Cuando el reloj dio las once, el doctor John interrumpió a su madre.

—La señorita Snowe debe retirarse ahora —dijo—; está empezando a ponerse muy pálida. Mañana me atreveré a hacerle algunas preguntas sobre las causas de su mala salud. Ha cambiado mucho desde el mes de julio, cuando la vi interpretar con gran animación el papel de un caballero muy gracioso y refinado. En cuanto a la catástrofe de ayer por la noche, estoy seguro de que hay una historia detrás, pero dejaremos las indagaciones para mañana. Buenas noches, señorita Lucy.

Así, pues, me acompañó amablemente hasta la puerta y, cogiendo una vela, iluminó el único tramo de escaleras que debía subir.
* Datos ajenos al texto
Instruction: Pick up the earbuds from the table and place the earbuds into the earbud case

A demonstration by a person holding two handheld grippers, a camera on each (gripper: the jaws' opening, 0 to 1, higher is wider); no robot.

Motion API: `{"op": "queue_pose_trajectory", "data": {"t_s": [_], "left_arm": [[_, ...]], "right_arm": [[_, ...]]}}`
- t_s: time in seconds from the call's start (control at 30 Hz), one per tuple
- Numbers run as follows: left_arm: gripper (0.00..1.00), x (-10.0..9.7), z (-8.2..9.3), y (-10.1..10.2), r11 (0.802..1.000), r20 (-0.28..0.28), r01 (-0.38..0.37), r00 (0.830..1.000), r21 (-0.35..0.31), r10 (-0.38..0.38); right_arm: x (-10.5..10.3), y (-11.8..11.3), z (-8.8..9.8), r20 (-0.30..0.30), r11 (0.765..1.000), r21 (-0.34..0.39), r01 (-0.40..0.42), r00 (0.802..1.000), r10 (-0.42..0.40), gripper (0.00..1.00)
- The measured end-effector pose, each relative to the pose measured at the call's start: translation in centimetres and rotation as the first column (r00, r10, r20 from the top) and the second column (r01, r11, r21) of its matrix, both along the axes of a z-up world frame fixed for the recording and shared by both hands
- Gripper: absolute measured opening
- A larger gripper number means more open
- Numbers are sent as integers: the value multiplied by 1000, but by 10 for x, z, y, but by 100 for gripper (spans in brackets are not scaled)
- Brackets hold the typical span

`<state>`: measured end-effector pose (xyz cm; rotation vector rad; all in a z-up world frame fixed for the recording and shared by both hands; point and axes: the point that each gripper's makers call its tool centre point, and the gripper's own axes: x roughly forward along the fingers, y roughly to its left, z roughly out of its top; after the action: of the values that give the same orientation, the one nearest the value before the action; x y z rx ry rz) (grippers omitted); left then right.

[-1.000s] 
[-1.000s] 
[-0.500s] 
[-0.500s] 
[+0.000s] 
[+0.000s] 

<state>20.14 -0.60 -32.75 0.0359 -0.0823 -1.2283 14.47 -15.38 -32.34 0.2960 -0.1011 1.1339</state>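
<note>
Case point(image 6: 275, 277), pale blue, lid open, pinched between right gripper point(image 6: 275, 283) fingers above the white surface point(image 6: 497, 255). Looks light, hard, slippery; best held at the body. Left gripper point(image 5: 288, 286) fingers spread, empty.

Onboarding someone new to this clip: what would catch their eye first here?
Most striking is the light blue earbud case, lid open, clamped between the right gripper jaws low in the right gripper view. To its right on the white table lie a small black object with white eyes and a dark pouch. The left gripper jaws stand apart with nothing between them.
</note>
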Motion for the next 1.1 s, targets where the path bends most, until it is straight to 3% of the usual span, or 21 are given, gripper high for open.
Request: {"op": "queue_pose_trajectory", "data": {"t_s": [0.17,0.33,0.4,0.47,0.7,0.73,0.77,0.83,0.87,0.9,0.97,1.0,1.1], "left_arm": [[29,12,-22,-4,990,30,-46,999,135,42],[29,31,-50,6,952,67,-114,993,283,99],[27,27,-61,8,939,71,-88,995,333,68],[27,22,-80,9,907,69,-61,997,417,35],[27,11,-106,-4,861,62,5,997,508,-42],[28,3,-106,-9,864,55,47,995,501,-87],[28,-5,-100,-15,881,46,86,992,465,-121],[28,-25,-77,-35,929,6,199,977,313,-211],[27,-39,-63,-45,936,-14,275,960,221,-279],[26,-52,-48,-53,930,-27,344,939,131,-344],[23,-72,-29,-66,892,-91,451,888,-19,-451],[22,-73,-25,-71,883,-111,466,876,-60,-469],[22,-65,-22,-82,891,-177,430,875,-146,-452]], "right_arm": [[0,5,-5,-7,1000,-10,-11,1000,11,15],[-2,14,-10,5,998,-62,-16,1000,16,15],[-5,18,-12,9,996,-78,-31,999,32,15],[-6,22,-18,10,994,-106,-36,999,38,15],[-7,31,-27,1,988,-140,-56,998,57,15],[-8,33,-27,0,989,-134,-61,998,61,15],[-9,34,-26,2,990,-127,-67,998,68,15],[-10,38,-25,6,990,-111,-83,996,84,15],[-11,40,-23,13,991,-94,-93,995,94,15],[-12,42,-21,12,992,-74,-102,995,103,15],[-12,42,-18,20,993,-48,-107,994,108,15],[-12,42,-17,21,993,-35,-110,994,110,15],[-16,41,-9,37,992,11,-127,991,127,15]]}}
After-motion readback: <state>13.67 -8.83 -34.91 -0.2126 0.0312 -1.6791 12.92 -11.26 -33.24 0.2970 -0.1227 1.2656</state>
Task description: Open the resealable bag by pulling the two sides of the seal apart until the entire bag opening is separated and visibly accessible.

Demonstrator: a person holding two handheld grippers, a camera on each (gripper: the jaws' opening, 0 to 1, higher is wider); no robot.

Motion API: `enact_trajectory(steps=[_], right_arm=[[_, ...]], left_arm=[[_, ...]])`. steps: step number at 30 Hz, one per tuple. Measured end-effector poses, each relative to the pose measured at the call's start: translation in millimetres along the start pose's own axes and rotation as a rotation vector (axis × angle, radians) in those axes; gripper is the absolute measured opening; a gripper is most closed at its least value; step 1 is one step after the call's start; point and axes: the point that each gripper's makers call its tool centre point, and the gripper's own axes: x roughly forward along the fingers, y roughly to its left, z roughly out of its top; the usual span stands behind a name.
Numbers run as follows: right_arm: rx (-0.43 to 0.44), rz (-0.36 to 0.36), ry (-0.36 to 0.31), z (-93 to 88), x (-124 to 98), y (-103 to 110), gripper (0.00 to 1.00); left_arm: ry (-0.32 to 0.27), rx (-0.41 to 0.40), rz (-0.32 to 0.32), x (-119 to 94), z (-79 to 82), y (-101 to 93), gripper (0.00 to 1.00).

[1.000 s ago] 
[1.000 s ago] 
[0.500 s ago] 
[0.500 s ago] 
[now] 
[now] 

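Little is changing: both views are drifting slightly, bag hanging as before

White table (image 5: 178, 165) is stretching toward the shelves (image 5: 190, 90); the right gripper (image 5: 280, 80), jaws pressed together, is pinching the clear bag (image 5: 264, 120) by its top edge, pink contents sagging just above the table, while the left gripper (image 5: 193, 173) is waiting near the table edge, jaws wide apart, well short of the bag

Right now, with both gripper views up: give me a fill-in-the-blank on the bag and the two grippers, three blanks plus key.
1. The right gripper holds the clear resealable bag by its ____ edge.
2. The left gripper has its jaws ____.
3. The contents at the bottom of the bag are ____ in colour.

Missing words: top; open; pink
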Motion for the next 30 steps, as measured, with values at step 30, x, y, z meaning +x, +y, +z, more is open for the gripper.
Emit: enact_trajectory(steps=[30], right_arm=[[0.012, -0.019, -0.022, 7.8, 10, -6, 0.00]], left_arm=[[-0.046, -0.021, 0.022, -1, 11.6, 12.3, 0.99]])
Después de rezar mis oraciones, cuando me desvestí y me acosté en la cama, sentí que aún tenía amigos. No unos amigos que me profesaran un cariño desbordante, ni que me ofrecieran el tierno consuelo de una relación estrecha y llena de afinidad; pero sí unos amigos a los que, por ese motivo, se podía pedir un poco de afecto sin esperar demasiado. Amigos, por otra parte, que conmovían de forma instintiva mi corazón y despertaban en él una incómoda gratitud que no tardé en pedir a la Razón que reprimiese.

«No dejes que piense mucho en ellos, ni demasiado a menudo, ni con adoración —imploré—; deja que me conforme con un pequeño trago de esta corriente de vida: no dejes que corra sedienta y me acerque impetuosa a sus acogedoras aguas; no dejes que imagine su sabor más dulce que el de los manantiales que brotan de la tierra. ¡Oh! ¡Maldita sea! ¡Ojalá pueda contentarme con una relación esporádica y cordial! Poco frecuente, transitoria, nada absorbente y tranquila, ¡muy tranquila!»

Repitiendo sin cesar estas palabras, escondí el rostro en la almohada y la empapé de lágrimas.